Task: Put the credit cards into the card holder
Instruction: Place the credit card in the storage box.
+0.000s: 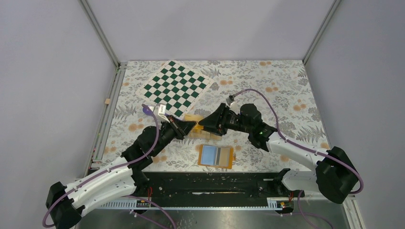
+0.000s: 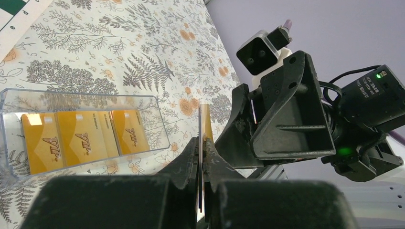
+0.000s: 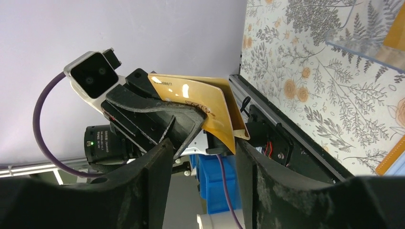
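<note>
The card holder (image 1: 216, 156) lies open on the table near the front edge, orange-rimmed with a light-blue and grey inside; its corner shows in the right wrist view (image 3: 392, 161). My left gripper (image 1: 191, 126) (image 2: 202, 140) is shut on a gold credit card (image 2: 206, 119), held edge-up above the table. My right gripper (image 1: 203, 123) (image 3: 203, 157) is open and faces the left one. The card (image 3: 200, 102) has its lower corner between the right fingers, close to one of them (image 3: 253, 164). Three more gold cards (image 2: 81, 138) lie in a clear tray (image 2: 157, 119).
The clear tray (image 1: 200, 134) sits just under and behind the two grippers. A green-and-white chessboard mat (image 1: 175, 87) lies at the back left. A black rail (image 1: 210, 183) runs along the table's front edge. Grey walls enclose the table.
</note>
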### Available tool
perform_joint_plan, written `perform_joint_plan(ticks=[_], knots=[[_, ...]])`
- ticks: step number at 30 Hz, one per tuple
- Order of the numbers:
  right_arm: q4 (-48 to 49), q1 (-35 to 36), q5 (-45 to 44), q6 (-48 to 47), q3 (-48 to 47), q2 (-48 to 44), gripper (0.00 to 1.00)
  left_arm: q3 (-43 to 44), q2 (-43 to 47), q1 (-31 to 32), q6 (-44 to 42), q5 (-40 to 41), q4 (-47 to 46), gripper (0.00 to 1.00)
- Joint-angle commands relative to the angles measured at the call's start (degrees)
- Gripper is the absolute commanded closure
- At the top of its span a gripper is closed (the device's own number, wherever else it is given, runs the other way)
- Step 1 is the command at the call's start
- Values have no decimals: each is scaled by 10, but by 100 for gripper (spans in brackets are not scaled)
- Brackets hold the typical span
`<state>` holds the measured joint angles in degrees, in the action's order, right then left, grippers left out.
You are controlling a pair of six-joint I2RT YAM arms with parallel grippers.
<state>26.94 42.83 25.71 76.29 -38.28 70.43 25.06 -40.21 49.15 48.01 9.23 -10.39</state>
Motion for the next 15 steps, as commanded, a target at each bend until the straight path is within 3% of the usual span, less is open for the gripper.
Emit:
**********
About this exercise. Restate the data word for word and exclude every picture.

Result of the task.
Task: Put the credit cards into the card holder
Instruction: Place the credit card in the storage box.
+0.000s: 
+0.000s: 
+0.000s: 
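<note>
The card holder (image 1: 216, 156) lies open on the table near the front edge, orange-rimmed with a light-blue and grey inside; its corner shows in the right wrist view (image 3: 392, 161). My left gripper (image 1: 191, 126) (image 2: 202, 140) is shut on a gold credit card (image 2: 206, 119), held edge-up above the table. My right gripper (image 1: 203, 123) (image 3: 203, 157) is open and faces the left one. The card (image 3: 200, 102) has its lower corner between the right fingers, close to one of them (image 3: 253, 164). Three more gold cards (image 2: 81, 138) lie in a clear tray (image 2: 157, 119).
The clear tray (image 1: 200, 134) sits just under and behind the two grippers. A green-and-white chessboard mat (image 1: 175, 87) lies at the back left. A black rail (image 1: 210, 183) runs along the table's front edge. Grey walls enclose the table.
</note>
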### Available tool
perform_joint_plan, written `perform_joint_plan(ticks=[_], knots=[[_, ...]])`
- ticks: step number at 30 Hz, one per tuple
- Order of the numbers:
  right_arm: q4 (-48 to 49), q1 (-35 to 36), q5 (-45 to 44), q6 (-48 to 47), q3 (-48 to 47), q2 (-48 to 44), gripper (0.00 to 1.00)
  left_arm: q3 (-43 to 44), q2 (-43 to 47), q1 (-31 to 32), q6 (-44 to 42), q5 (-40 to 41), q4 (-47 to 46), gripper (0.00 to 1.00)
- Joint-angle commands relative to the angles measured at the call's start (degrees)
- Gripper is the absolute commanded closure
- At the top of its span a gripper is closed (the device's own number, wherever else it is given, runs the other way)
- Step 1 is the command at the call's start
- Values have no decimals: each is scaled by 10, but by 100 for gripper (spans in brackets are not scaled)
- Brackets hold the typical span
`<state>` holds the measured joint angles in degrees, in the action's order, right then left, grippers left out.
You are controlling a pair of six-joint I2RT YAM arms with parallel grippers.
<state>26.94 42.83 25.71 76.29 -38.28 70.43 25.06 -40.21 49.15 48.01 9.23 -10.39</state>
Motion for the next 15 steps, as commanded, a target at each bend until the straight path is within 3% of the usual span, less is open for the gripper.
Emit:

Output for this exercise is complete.